Scientific Significance
NGC 2768 is an important object for understanding the complex evolutionary pathways of early-type galaxies, which were once thought to be simple, evolved systems with little ongoing activity. The presence of dust, molecular gas, and a low-luminosity active nucleus challenges the classical picture of elliptical galaxies as red and dead stellar systems. The misaligned dust and gas components provide direct evidence of a past accretion or merger event, demonstrating that elliptical galaxies can acquire fresh interstellar material long after their primary epoch of star formation has ended. NGC 2768's active nucleus, classified as a Low-Ionization Nuclear Emission Region (LINER), represents a mode of black hole activity that may be common in massive galaxies but is still poorly understood.
Observation Details
Hubble observed NGC 2768 using the Wide Field Planetary Camera 2 in broadband optical filters that captured the galaxy's smooth stellar light distribution and the contrasting dark dust features. The high resolution of the WFPC2 was essential for resolving the fine structure of the dust lanes near the galaxy's nucleus, where the dust obscures the background starlight and creates intricate absorption patterns.
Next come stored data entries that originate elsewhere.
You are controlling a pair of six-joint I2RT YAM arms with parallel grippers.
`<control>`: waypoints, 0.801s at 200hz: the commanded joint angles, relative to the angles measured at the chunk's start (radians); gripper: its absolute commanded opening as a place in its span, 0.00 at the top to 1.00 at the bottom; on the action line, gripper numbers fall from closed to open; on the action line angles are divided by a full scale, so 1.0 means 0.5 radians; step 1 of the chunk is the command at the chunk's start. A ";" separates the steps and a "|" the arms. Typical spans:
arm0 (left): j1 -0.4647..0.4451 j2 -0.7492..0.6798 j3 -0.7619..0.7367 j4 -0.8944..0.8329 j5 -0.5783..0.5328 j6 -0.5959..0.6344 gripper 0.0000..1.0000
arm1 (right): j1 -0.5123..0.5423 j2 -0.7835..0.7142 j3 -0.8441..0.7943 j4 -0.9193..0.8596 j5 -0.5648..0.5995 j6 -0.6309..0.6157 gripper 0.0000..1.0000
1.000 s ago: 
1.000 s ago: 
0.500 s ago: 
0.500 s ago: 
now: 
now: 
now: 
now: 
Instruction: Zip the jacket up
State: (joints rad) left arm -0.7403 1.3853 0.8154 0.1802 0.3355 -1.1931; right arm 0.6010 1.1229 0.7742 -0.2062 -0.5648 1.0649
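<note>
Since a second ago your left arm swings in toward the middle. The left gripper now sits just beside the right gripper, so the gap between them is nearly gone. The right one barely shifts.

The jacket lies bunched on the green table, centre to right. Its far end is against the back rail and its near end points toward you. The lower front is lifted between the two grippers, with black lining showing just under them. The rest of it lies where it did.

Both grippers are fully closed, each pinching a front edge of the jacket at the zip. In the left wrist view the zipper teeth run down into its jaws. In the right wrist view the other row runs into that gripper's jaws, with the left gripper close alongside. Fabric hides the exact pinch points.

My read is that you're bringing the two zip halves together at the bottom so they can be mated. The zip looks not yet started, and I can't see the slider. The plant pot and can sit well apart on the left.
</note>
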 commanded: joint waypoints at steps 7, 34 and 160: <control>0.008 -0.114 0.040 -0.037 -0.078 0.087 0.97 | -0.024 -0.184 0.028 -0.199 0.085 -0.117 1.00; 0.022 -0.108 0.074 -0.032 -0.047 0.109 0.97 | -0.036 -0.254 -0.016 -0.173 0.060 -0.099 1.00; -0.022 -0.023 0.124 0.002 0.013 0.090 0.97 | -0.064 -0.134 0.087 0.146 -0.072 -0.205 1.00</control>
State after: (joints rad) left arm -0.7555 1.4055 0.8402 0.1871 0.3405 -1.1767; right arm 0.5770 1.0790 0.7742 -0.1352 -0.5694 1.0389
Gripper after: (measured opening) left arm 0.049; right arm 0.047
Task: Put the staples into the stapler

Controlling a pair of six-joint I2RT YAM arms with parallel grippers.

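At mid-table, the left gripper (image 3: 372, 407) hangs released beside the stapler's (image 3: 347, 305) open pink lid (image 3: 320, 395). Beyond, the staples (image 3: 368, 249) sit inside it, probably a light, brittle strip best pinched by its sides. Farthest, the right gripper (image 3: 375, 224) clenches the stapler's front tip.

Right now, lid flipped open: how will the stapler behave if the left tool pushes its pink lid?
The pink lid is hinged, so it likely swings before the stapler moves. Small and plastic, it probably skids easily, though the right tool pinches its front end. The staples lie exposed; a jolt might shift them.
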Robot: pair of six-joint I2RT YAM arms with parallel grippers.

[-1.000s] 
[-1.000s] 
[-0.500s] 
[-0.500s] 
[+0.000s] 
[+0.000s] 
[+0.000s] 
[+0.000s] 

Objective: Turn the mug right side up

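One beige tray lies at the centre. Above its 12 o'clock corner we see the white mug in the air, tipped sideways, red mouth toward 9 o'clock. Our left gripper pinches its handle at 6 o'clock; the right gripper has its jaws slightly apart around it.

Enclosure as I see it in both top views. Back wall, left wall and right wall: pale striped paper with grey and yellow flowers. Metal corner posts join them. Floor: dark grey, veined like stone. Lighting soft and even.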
The observations also provided surface brightness profiles extending from the bright nuclear region out to the faint outer envelope, enabling detailed modeling of the galaxy's stellar mass distribution.
Location in the Universe
Constellation
Ursa Major
Distance from Earth
65 million light-years
Fun Facts
- 1
NGC 2768 contains a supermassive black hole estimated at roughly 200 million solar masses — about 50 times more massive than the black hole at the center of our own Milky Way galaxy.
- 2
Despite being classified as an early-type galaxy typically devoid of gas, NGC 2768 has been detected in radio observations of neutral hydrogen and carbon monoxide, revealing hidden reservoirs of cold molecular gas totaling millions of solar masses.
- 3
The dust lanes crossing NGC 2768's otherwise smooth stellar body are misaligned with the galaxy's main axis of rotation, strongly suggesting they were acquired through a past minor merger with a gas-rich companion galaxy.